> It says that "our computers are thousands of times faster and more powerful than computers from the 90s and early 2000s" and yet somehow "flexibility and features" destroy all of those advancements.
This is the brain worm.
I agree with Blow and Muratori, et al., re: design patterns which are slow (aggressive OOP), and both are right about the solution (DOD). I agree that GCed languages are slower than minimal runtime non-GCed languages. Blow and Muratori are entirely right about the particulars of these tradeoffs, re: video games, their own software domain. But that's also why it's so frustrating that they don't understand that other software has different tradeoffs.
"Why is this new terminal not so fast?" is a fine question, but the answer is usually something like: Programming is an economic activity with tradeoffs, and, because that's true, perhaps the terminal didn't need to be that fast (by spending the marginal number of hours to make it faster)?
In the past, John Carmack and Michael Abrash did amazing things with the Pentium chip and x86 assembly, because those were the constraints on their problem. But don't forget that they didn't have the kind of constraints software has now. Memory safety and security being one important constraint they didn't really worry about unless that memory unsafety crashed the program. They didn't have distributed systems problems. They didn't have to ship their product to the cloud or the web (although they later did with Quake Live). Games are super interesting and complex, but so are distributed databases.
So -- I'd argue -- it is no less amazing to build the foundational software of the web. Don't kid yourself, these are incredibly hard problems, and it's perfectly okay that such software is not written in C/C++ for all the well known reasons C/C++ has problems in these domains.
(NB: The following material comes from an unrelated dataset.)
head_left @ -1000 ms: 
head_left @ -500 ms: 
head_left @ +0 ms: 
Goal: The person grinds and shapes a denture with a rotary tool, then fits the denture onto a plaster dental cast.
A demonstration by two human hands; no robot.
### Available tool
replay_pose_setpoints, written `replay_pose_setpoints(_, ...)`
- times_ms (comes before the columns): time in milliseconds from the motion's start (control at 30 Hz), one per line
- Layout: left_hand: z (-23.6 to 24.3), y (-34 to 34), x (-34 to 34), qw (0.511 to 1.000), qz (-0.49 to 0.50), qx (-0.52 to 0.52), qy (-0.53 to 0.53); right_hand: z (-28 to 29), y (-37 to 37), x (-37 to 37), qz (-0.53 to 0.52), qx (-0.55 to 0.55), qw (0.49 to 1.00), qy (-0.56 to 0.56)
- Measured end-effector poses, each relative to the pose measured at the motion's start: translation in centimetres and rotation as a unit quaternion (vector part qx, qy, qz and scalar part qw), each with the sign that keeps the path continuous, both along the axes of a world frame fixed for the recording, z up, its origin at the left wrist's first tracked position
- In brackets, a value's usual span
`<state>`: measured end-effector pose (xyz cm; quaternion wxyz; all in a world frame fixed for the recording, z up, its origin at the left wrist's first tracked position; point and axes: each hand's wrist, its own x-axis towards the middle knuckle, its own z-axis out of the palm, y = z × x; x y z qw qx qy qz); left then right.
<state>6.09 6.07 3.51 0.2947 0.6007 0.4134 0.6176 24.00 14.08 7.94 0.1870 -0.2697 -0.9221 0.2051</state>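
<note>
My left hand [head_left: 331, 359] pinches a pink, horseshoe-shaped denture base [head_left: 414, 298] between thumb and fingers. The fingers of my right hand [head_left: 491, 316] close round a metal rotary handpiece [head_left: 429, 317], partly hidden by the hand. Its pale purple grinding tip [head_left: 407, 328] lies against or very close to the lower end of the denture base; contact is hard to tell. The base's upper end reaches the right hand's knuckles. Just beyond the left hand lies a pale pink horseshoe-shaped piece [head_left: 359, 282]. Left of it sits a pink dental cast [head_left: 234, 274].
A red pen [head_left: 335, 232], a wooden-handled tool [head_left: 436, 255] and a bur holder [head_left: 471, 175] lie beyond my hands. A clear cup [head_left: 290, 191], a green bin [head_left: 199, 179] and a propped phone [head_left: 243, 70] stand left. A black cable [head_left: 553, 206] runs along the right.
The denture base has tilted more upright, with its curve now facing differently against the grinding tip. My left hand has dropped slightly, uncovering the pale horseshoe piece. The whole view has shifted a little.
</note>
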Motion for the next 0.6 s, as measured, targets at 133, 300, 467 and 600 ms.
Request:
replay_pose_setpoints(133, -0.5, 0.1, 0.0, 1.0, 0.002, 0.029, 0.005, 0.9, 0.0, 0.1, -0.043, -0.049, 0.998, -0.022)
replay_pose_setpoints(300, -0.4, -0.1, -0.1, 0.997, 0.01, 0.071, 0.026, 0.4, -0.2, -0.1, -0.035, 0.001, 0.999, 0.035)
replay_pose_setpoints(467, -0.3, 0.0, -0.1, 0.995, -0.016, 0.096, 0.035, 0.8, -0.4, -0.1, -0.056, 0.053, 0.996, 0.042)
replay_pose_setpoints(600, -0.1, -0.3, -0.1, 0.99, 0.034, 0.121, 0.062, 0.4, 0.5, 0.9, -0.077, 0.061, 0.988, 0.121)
The reason this argument is such a muddle is because it may not have been reasonable to build some of things we've built without a GC, and that's okay.
From my own experience, I am working on a fuzzy finder in Rust, and let me tell you `fzf`, written in golang, is really hairy competition, because it has loads of features people really want and it doesn't have to worry about half the things I still need to worry about. Is junegunn a "bad" programmer and fzf a "worse" program, because my program is faster in a few arbitrary benchmarks? No, not at all. `fzf` has dozens of features we don't have and is fast enough for its domain, even where the domain expectation is non-GCed tools.